Port rot had almost set in by the time the skipper weighed anchor, but a fresh, seven-day voyage across Australia's northern coastline has cured all that.
Sailing a scrubbed and seasoned hull, the Sail Chernobyl crew is back at sea again after its mid-trip break.
Well, almost at sea. Two days ago the 51ft ketch, Golden Apple, berthed in Darwin, the final Australian landfall before leaving on a 950-mile leg for Bali in Indonesia.
"A little hairy at times," is how the skipper, Rory Coveney, described the passage from Cairns through the Great Barrier reef. He was speaking by satellite phone.
"Having a chart that was a bit old didn't really help," he admitted. "We came across about six navigational marks that weren't on it, but fortunately conditions were quite calm."

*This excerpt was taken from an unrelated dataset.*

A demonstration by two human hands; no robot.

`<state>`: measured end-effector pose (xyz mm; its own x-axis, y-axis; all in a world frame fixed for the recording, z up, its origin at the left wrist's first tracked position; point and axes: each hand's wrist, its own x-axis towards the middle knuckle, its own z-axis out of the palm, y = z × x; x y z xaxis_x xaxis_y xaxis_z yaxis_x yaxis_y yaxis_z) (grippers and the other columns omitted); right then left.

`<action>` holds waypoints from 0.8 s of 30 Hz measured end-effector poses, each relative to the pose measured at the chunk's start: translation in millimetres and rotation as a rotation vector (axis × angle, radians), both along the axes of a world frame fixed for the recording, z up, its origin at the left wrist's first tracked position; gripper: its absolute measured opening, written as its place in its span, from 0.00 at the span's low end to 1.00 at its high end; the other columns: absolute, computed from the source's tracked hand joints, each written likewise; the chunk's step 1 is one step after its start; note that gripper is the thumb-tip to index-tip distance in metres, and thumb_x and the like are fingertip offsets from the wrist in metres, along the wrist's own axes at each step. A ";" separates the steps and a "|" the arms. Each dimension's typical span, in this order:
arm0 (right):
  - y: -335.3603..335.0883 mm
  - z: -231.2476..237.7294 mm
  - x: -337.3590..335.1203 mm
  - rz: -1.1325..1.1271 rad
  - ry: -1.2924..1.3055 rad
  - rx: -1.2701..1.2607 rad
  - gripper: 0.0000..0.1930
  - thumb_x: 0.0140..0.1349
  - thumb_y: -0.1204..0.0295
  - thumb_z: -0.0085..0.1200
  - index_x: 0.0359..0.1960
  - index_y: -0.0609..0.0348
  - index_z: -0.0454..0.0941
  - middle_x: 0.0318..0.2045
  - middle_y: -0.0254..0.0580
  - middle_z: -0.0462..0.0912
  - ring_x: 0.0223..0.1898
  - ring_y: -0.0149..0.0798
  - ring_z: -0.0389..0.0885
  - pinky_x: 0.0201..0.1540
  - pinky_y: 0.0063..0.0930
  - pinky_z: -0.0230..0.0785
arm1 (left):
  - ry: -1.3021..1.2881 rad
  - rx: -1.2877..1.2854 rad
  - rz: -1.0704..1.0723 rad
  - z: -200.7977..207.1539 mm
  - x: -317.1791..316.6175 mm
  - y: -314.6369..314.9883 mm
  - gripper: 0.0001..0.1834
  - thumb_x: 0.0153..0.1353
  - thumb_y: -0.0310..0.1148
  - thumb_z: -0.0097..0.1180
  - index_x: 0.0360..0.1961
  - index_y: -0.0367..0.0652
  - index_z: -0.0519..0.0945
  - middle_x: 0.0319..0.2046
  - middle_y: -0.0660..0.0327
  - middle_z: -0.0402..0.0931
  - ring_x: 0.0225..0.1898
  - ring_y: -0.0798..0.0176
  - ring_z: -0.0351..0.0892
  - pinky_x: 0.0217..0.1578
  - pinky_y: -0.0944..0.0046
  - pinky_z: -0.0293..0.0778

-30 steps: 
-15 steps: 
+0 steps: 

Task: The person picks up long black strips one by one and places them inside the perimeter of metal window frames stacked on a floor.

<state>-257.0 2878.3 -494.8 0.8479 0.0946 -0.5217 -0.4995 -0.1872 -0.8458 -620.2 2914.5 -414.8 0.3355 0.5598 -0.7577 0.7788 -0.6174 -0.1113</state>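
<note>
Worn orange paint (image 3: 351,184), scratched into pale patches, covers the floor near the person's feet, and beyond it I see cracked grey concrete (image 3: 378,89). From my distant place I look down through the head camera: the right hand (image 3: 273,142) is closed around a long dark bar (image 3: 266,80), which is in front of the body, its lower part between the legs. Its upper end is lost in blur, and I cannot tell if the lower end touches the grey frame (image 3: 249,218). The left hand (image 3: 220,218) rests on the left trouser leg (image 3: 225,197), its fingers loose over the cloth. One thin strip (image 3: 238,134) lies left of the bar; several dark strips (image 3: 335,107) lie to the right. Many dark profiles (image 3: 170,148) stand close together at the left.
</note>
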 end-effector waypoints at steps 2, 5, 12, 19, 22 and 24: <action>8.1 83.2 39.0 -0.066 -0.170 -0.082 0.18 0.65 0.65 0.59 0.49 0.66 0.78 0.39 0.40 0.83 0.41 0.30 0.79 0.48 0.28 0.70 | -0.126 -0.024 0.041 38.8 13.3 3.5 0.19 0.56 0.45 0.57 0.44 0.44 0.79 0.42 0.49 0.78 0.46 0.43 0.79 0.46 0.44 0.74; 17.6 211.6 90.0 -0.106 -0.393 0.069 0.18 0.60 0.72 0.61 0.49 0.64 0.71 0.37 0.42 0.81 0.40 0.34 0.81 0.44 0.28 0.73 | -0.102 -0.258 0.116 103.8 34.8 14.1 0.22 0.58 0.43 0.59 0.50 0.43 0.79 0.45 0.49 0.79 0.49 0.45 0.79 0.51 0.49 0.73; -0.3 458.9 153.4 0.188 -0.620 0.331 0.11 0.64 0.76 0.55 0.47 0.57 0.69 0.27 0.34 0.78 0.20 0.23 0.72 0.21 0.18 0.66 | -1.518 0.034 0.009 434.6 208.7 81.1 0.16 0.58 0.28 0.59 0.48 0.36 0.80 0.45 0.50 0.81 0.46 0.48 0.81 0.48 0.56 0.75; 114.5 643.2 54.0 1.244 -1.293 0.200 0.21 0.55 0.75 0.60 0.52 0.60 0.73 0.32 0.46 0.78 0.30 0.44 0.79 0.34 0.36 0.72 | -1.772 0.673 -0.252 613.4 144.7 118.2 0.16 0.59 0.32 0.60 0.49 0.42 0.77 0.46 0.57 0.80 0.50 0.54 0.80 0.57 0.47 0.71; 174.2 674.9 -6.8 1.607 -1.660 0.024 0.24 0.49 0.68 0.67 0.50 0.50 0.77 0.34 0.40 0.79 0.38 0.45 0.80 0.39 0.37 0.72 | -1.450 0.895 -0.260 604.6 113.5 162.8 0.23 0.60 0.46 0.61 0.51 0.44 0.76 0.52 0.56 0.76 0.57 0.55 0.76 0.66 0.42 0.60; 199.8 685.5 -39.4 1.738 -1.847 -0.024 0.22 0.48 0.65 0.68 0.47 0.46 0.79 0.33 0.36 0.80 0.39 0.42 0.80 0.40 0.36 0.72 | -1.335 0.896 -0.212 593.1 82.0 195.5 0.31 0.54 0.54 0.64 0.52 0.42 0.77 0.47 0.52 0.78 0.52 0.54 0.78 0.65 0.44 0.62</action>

Accompanying the Coveney family on this leg is a temporary crew
member, Owen Kiely, a friend of the skipper's from Cork, and a 20 lb wahoo which has been sustaining the ship's complement for the last few days. It is the largest fish landed on the deck to date, and almost broke the rod held by twin, Tony. As a student in hotel management in Galway/Mayo Institute of Technology, he is also the ship's chef.
After nearly five weeks in Cairns, the halfway mark on the 26,000-mile global circumnavigation in aid of the Chernobyl Children's Project, the family was glad to get back on board.
Three days before sailing, they hosted a fund-raising concert for the Sail Chernobyl coffers, which raised nearly £1,000. The ketch was also lifted out, scrubbed, repaired and anti-fouled during the month, the first hull treatment against barnacles and other marine organisms in 14,000 miles.
There had been some apprehension about the Torres Straits, given that this is where the Pacific and Indian oceans meet in a mile-wide confluence between northern Australia and New Guinea. Fortunately there were no close encounters with 10,000-tonne tankers, or with the many reefs and rocks, although there were several days of bad weather.
Approaching Darwin, with strong currents and a tide range of eight metres, some of the crew took to the water.
They were back on board for about 20 seconds when a hammerhead shark took a cruise under the vessel's hull.
The landfall was marked by a chocolate cake, complete with candles, to celebrate Rebecca Coveney's birthday. She is 20 years old.